Your objective -> Type out the data exactly as given. Skip any image.

Information supplied ->
* * *

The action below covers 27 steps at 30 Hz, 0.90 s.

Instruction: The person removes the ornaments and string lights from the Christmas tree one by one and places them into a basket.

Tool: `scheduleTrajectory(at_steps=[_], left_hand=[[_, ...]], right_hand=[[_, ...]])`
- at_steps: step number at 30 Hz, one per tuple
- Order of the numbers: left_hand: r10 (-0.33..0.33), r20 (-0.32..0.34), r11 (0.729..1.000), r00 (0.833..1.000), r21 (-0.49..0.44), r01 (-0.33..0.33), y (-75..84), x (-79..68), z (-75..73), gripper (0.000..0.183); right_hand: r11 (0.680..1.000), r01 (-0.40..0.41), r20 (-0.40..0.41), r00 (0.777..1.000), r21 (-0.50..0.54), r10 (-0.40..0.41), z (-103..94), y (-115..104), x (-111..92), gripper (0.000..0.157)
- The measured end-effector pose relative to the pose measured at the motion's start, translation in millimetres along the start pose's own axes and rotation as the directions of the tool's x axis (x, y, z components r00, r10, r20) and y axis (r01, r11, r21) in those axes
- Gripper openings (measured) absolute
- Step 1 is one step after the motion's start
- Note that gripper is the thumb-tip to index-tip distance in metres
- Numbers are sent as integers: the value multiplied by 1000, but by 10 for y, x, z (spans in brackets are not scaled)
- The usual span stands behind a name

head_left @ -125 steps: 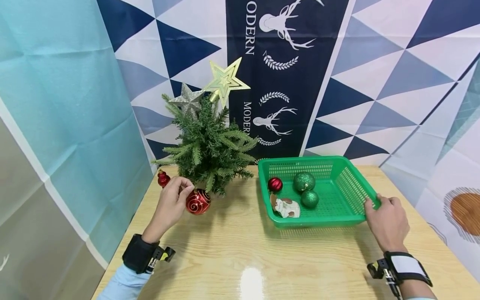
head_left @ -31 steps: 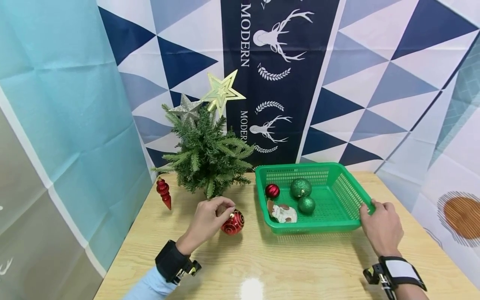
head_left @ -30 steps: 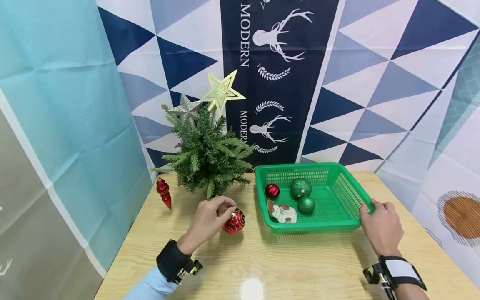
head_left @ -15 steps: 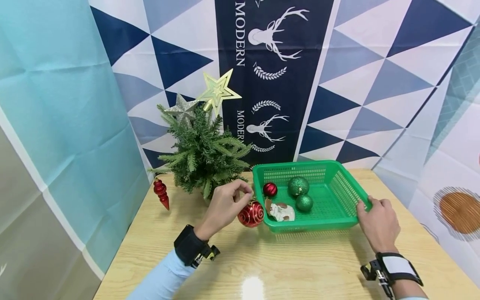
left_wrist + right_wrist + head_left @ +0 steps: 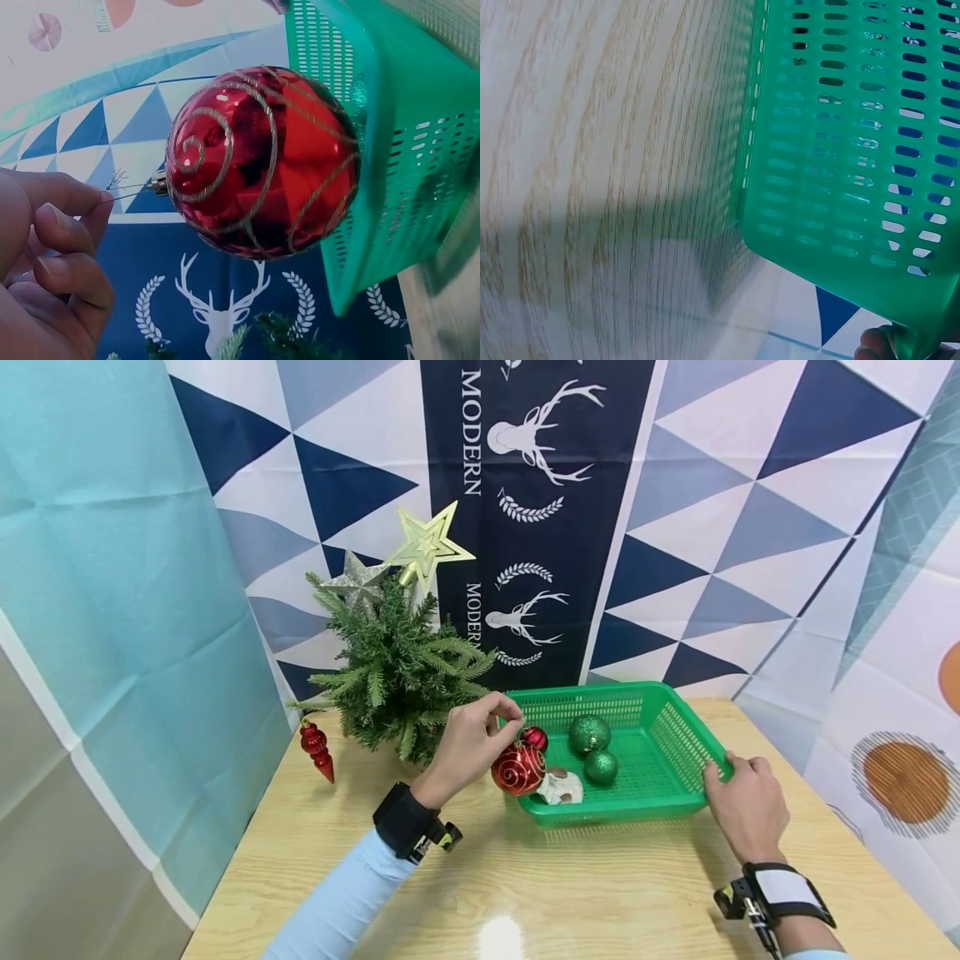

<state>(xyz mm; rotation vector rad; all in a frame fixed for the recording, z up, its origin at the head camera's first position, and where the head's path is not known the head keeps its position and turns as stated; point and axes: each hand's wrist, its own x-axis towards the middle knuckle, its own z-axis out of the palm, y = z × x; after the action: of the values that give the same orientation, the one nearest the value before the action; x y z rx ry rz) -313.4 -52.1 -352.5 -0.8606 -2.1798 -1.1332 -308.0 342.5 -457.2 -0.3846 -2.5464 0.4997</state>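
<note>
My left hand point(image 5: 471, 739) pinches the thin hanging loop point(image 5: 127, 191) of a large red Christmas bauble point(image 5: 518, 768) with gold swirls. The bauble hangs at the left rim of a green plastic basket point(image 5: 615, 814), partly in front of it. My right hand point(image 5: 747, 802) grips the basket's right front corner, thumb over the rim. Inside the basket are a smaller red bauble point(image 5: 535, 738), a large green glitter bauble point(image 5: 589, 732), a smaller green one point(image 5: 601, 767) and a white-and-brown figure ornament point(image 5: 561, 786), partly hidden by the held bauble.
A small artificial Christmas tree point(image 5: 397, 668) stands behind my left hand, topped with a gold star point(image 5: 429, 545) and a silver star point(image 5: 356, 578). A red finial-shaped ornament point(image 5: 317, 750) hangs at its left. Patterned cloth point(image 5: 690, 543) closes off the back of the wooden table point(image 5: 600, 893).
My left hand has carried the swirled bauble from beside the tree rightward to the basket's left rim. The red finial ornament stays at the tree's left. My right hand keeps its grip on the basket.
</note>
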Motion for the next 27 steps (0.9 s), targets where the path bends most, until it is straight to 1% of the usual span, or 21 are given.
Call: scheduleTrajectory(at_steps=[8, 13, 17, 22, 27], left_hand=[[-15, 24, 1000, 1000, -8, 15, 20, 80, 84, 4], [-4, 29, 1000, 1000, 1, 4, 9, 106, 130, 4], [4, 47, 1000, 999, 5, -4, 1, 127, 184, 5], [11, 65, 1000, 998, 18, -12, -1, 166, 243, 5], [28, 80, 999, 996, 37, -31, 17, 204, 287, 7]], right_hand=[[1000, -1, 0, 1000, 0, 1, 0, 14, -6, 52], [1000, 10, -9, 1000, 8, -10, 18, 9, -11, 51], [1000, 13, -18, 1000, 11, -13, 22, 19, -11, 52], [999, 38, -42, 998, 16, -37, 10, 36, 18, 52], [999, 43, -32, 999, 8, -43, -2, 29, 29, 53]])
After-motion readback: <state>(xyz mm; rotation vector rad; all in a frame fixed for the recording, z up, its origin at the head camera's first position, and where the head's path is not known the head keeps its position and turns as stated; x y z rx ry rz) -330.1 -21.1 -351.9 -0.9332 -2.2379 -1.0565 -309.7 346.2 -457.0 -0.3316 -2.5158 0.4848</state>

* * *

Response to the exercise ->
The action below covers 27 steps at 30 Hz, 0.90 s.

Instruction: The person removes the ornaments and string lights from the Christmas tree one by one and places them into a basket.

Tool: `scheduleTrajectory(at_steps=[_], left_hand=[[_, ...]], right_hand=[[_, ...]])`
- at_steps: step number at 30 Hz, one per tuple
- Order of the numbers: left_hand: r10 (-0.33..0.33), r20 (-0.32..0.34), r11 (0.729..1.000), r00 (0.833..1.000), r21 (-0.49..0.44), r01 (-0.33..0.33), y (-75..84), x (-79..68), z (-75..73), gripper (0.000..0.183); right_hand: r11 (0.680..1.000), r01 (-0.40..0.41), r20 (-0.40..0.41), r00 (0.777..1.000), r21 (-0.50..0.54), r10 (-0.40..0.41), z (-103..94), y (-115..104), x (-111..92), gripper (0.000..0.157)
- The measured end-effector pose relative to the pose measured at the motion's start, translation in millimetres along the start pose's own axes and rotation as the directions of the tool's x axis (x, y, z components r00, r10, r20) and y axis (r01, r11, r21) in those axes
- Gripper openings (measured) absolute
- Step 1 is one step after the motion's start
- Note that gripper is the thumb-tip to index-tip distance in metres
- Numbers are sent as integers: the value multiplied by 1000, but by 10 for y, x, z (spans in brackets are not scaled)
- The usual span stands behind a name

head_left @ -125 steps: 
head_left @ -31 steps: 
head_left @ -30 steps: 
head_left @ -15 steps: 
left_wrist + right_wrist + head_left @ +0 steps: 

<state>(xyz mm; rotation vector rad; all in a frame fixed for the recording, z up, its origin at the head camera's first position, and where the head's path is not known the head keeps its position and turns as stated; point and axes: each hand's wrist, its own x-axis towards the middle knuckle, its own z-axis out of the palm, y = z × x; after the action: of the values that give the same orientation, the one nearest the value before the action; x y z rx ry rz) -313.4 -52.1 -352.5 -0.8606 -2.1798 -1.1332 -308.0 342.5 -457.2 -0.3846 -2.5464 0.4997</state>
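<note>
My left hand point(image 5: 471, 739) pinches the thin hanging loop point(image 5: 127, 191) of a large red Christmas bauble point(image 5: 518, 768) with gold swirls. The bauble hangs at the left rim of a green plastic basket point(image 5: 615, 814), partly in front of it. My right hand point(image 5: 747, 802) grips the basket's right front corner, thumb over the rim. Inside the basket are a smaller red bauble point(image 5: 535, 738), a large green glitter bauble point(image 5: 589, 732), a smaller green one point(image 5: 601, 767) and a white-and-brown figure ornament point(image 5: 561, 786), partly hidden by the held bauble.
A small artificial Christmas tree point(image 5: 397, 668) stands behind my left hand, topped with a gold star point(image 5: 429, 545) and a silver star point(image 5: 356, 578). A red finial-shaped ornament point(image 5: 317, 750) hangs at its left. Patterned cloth point(image 5: 690, 543) closes off the back of the wooden table point(image 5: 600, 893).
My left hand has carried the swirled bauble from beside the tree rightward to the basket's left rim. The red finial ornament stays at the tree's left. My right hand keeps its grip on the basket.
</note>
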Motion for the next 27 steps (0.9 s), targets where the path bends most, until it is straight to 1% of the usual span, or 21 are given.
Call: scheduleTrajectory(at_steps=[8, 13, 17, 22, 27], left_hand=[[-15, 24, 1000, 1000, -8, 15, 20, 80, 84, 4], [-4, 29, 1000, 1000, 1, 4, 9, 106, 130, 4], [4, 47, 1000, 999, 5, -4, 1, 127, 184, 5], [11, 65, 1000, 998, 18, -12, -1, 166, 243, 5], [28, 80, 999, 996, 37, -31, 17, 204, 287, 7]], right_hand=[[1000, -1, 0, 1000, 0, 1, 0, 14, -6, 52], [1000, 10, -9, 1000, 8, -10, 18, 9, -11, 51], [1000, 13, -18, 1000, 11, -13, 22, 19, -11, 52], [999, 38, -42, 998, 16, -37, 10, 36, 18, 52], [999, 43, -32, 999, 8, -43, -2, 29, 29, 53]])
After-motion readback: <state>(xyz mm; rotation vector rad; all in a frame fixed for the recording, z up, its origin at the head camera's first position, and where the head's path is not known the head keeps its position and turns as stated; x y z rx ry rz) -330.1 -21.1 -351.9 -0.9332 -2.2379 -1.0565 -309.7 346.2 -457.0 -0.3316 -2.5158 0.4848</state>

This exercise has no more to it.